I do this when I don’t need to. Imagine what happens when I do need to do real research.

It happened in my first book, and it almost derailed it (I had to cut two chapters away, and there are still too many explanations on cyphers in that book).

For some reason, I had decided early on that this book would take place in today’s London.

I love London. It’s my favourite city, and I’ve spent a lot of time there. I know it’s streets, buses, monuments, the whole thing. I also spent a week once going from one suburb to a school in the city centre, so I know a bit about what to expect in the morning rush. It’s all very well, but I haven’t spent years there either.

I don’t think like a real Londoner. I don’t know what they know. I can mimic a bit, but I knew from the start that I would need help from my friend: Research.

I took a great deal of the time I should maybe have spent writing, looking at bus routes and tables, maps—of course—, political aspects, and the inside of monuments (there is a particular chapter inside Westminster).
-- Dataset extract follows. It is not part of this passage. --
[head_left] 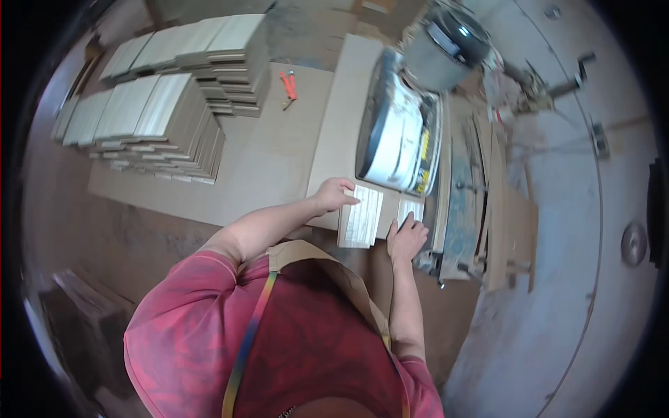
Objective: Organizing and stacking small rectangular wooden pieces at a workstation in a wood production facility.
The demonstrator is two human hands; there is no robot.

Most readers wouldn’t know which way to turn to go from one of the chambers inside parliament to the next. Most wouldn’t even care, but as this was the real world, I had to know.

Let’s say it’s an experiment I’m not inclined to repeat. I long to write another book when I don’t have to stop every couple of sentences to check a map.

The Too simple book

Part of my reluctance to write that story is that in my deep insecurity as a writer, I’m convinced that this book is too simple.

If I look back, I even think the title says it all. If you know what the word means, I think you have a good chance to see it all coming and that all the build-up the characters are experiencing will taste bland to these readers.

Maybe this the insecurity talking. I’ll have to wait for the alpha readers to give me their thoughts on the matter.

Conclusion

Yes, that novel is short (a bit shy of 100 000 words, which for someone who usually writes between 130 and 140 thousand word stories is really on the low side).

Yes, it’s late.

It might be too simple.

The real achievement here is that it is done, and for a short time, I can be satisfied with the knowledge I’ve completed a sixth book.

Post-credit Scene

Ideas are starting to boil again inside my head.

The next story screams to get out. I already know what it’s going to be: I surprised myself by coming up with an actual plot, start to finish in my head, which has never happened before, so I want to start writing it.

The only thing is: how will my fragile plot idea fare after first contact with the characters?

The only way to find out is to write one word at a time.